Charlie Dalin et Yoann Richomme ont réussi à passer le Cap Horn le mardi, en devançant de trois jours et demi le record établi lors de la course en 2017.
Une course effrénée vers le Cap Horn pour Dalin et Richomme
Charlie Dalin (Macif) et Yoann Richomme (Paprec-Arkéa) sont engagés dans une course acharnée depuis le samedi 21 décembre. Après 43 jours et plus de 11 heures en mer, les deux marins ont atteint le Cap Horn le mardi 24 décembre. Leur performance met en péril le record de la traversée du Vendée Globe établi à 74 jours, 3 heures, 35 minutes et 46 secondes par Armel Le Cléac’h lors de l’édition 2016-2017.
Il y a quelques semaines à peine, il était difficile d’imaginer que ce record puisse être menacé. Les skippers luttaient contre des vents faibles en descendant l’Atlantique. Mais depuis leur entrée dans l’océan Pacifique, Charlie Dalin et Yoann Richomme ont pris une avance considérable sur le record, rattrapant leur retard en quelques jours seulement.
Des conditions météorologiques favorables dans le Pacifique
Grâce à un anticyclone au niveau de la Tasmanie, les deux marins ont pu accélérer vers le Cap Horn et prendre de l’avance sur le record. De plus, une trajectoire plus directe dans le Pacifique leur a permis de gagner du temps, en évitant la zone d’exclusion antarctique régulièrement mise à jour par la direction de la course.
Des bateaux performants pour des marins aguerris
La qualité des bateaux, plus rapides et fiables qu’en 2016, explique en partie l’avance prise par Charlie Dalin et Yoann Richomme.

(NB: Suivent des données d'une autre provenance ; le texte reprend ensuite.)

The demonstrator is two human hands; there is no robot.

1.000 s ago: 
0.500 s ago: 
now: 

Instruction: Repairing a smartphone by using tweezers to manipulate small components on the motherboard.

Ces monocoques, dotés de foils, ont considérablement évolué depuis la victoire d’Armel Le Cléac’h il y a huit ans. De plus, les deux skippers, déjà vainqueurs de transats cette année, sont parfaitement préparés pour battre le record.
Des défis à relever avant l’arrivée
Malgré leur avance sur le record, la route vers Les Sables-d’Olonne est semée d’embûches. La remontée du Brésil, le passage du Pot au noir et la remontée de l’Atlantique Nord seront autant de défis pour Charlie Dalin et Yoann Richomme. L’entraide entre les deux skippers pourrait également être un piège, car la gestion de la fatigue et des conditions météorologiques difficiles restent des enjeux majeurs.
Le record est sur le point d’être battu, mais rien n’est encore joué. Rendez-vous autour du 20 janvier pour connaître le dénouement de cette course effrénée. , tu n’es pas obligé de les garder dans ta réécriture.
Article original:
« Scientists have discovered a new species of monkey in the Amazon rainforest. The monkey, named Mura’s tamarin, is small and has a unique appearance with a bright orange tail. It is believed to be critically endangered due to deforestation in the region.
The discovery was made by a team of researchers who were conducting a survey of primates in the Brazilian state of Amazonas. The team spotted a group of tamarins that looked different from any other known species. Further analysis confirmed that they had indeed discovered a new species.
Mura’s tamarin is believed to be at risk of extinction due to habitat loss and fragmentation caused by deforestation. The researchers are calling for urgent conservation efforts to protect the species and its habitat. They hope that by raising awareness about the new monkey, they can help secure its future in the wild.
The discovery of Mura’s tamarin is an exciting development for the scientific community and highlights the importance of preserving the biodiversity of the Amazon rainforest. It serves as a reminder of the rich diversity of life that exists in this unique ecosystem and the urgent need to protect it for future generations. »
Réécriture:
Une nouvelle espèce de singe a été découverte dans la forêt amazonienne. Ce singe, nommé tamarin de Mura, est de petite taille et a une apparence unique avec une queue orange vif. Il est considéré comme étant en danger critique d’extinction en raison de la déforestation dans la région.
La découverte a été faite par une équipe de chercheurs qui menaient une étude sur les primates dans l’État brésilien d’Amazonas. L’équipe a repéré un groupe de tamarins qui avaient l’air différent de toute autre espèce connue. Une analyse plus poussée a confirmé qu’ils avaient effectivement découvert une nouvelle espèce.
Le tamarin de Mura est considéré comme étant menacé d’extinction en raison de la perte et de la fragmentation de son habitat causées par la déforestation. Les chercheurs appellent à des efforts de conservation urgents pour protéger l’espèce et son habitat. Ils espèrent qu’en sensibilisant le public à ce nouveau singe, ils pourront contribuer à assurer son avenir dans la nature.
La découverte du tamarin de Mura est un développement passionnant pour la communauté scientifique et souligne l’importance de préserver la biodiversité de la forêt amazonienne. Elle rappelle la richesse de la diversité de la vie qui existe dans cet écosystème unique et la nécessité urgente de le protéger pour les générations futures.